● Activity: Begin at the line below that holds "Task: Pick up" and end at the line that holds "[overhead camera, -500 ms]", transcribing each line exactly and skipping any picture.

● Task input:
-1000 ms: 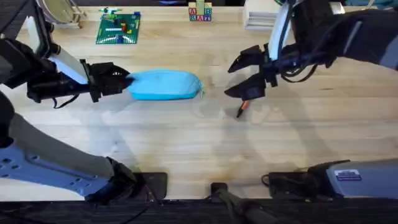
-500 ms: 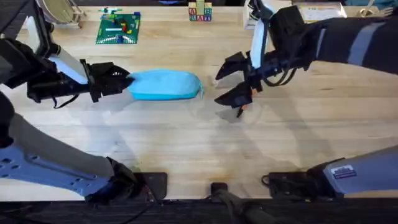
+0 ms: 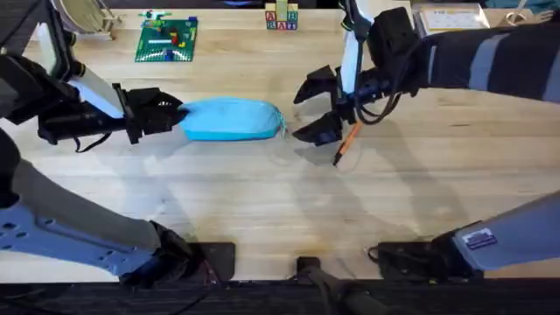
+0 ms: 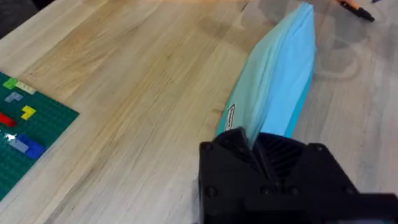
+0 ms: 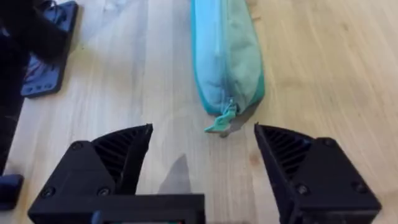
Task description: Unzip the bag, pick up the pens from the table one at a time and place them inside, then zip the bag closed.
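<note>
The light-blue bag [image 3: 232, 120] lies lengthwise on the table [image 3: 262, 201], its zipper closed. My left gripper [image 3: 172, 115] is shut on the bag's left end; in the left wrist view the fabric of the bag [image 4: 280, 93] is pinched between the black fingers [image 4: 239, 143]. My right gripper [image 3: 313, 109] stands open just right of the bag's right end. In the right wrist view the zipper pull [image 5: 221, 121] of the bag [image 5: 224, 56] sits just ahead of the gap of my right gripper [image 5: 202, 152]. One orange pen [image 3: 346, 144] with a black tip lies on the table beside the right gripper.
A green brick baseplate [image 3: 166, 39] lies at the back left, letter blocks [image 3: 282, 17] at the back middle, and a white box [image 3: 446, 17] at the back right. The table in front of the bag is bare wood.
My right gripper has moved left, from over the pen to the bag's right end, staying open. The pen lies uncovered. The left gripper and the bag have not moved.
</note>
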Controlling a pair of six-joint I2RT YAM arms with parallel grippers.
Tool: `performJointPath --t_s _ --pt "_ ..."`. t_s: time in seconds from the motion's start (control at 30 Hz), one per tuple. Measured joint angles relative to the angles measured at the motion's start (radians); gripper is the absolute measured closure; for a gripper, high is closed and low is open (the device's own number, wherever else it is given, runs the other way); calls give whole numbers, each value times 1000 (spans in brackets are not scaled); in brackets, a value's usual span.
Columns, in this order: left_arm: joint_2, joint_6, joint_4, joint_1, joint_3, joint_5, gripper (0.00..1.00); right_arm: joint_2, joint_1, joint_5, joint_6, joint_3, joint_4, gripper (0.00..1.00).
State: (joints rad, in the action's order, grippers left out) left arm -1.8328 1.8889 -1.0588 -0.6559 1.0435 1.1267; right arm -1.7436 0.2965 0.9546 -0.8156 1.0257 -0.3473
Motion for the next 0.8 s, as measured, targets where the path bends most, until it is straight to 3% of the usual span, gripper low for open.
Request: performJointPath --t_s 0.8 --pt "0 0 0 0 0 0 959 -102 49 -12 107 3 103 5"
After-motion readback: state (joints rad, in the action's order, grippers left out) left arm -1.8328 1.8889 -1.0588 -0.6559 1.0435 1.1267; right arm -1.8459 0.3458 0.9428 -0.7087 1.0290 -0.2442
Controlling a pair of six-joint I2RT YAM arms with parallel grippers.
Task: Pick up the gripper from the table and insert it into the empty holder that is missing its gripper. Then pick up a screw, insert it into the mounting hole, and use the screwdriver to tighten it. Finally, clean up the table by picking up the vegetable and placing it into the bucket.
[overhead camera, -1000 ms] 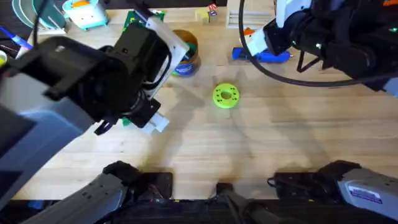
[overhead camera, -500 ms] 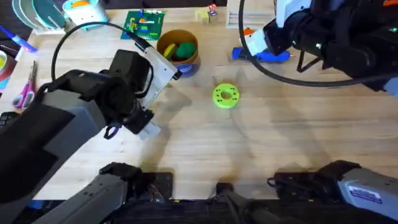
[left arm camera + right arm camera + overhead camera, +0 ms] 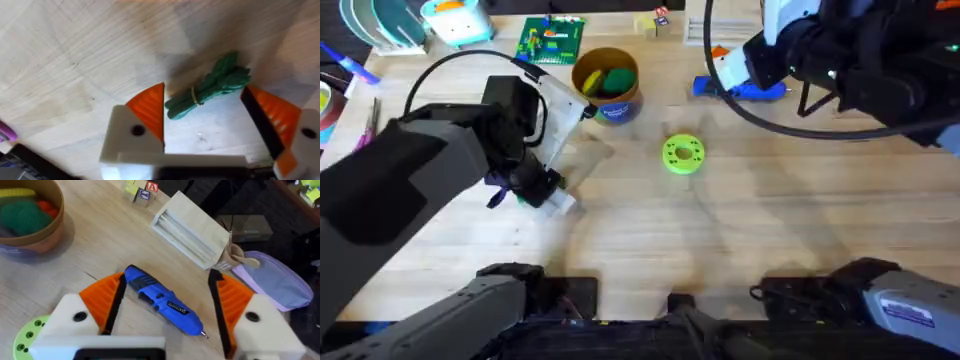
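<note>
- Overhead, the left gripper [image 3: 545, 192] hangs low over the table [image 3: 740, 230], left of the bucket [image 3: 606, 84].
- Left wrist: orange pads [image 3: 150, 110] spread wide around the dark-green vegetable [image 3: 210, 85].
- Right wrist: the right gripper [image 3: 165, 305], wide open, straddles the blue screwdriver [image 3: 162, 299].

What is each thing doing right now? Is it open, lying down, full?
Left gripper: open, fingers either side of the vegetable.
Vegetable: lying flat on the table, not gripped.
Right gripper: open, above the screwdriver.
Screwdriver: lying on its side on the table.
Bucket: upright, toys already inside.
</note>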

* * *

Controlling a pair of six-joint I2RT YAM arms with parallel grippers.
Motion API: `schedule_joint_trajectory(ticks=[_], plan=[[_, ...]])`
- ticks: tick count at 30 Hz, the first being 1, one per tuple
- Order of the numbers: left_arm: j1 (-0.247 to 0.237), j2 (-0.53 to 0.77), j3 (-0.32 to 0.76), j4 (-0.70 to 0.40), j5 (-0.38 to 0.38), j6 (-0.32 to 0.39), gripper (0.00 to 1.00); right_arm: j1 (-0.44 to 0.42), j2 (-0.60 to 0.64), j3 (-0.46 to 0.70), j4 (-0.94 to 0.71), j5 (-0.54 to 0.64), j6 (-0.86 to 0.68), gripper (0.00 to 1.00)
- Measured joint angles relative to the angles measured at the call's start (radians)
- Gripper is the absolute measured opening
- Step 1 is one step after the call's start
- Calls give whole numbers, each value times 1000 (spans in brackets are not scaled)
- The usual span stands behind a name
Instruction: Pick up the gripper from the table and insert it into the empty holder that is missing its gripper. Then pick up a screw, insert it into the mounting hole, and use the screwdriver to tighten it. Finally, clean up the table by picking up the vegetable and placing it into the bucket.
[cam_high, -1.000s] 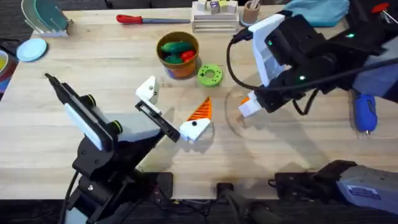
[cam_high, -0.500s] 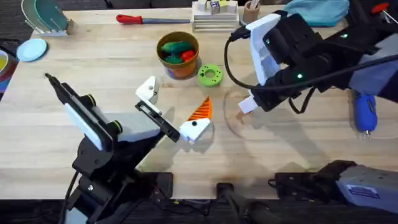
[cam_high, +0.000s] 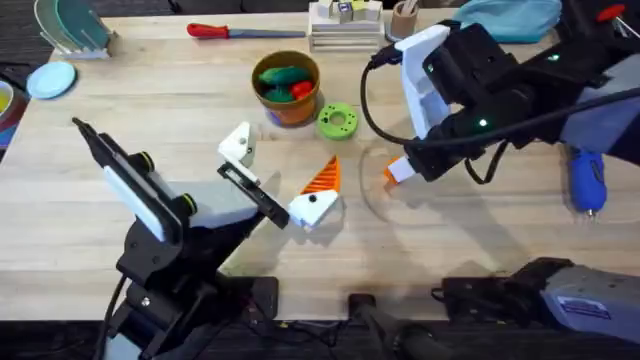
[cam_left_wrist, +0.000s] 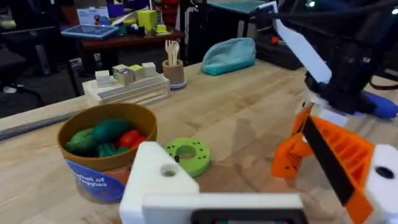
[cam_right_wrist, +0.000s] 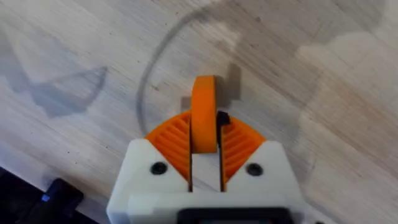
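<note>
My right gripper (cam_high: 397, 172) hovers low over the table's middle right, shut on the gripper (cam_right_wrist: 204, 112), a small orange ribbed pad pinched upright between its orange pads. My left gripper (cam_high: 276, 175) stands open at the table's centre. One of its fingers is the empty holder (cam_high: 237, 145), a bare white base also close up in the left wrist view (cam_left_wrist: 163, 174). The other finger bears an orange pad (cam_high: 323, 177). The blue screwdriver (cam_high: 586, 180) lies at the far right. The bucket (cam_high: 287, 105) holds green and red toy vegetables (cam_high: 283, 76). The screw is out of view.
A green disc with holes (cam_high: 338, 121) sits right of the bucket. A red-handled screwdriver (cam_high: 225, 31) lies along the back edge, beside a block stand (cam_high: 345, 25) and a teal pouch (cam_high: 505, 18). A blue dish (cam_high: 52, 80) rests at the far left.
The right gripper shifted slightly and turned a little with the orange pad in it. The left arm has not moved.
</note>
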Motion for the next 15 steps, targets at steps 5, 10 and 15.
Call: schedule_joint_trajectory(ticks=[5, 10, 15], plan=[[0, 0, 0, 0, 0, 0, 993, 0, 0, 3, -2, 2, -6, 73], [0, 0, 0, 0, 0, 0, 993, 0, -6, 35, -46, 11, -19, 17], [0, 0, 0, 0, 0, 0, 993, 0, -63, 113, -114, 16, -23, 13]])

● Final answer:
Task: Pick up the gripper from the table and insert it into the empty holder that is missing its gripper. Then pick up a screw, insert it into the mounting hole, and use the screwdriver to tighten it. Finally, clean up the table by picking up the vegetable and placing it into the bucket.
[overhead camera, -1000 ms] 
[overhead camera, -500 ms] 

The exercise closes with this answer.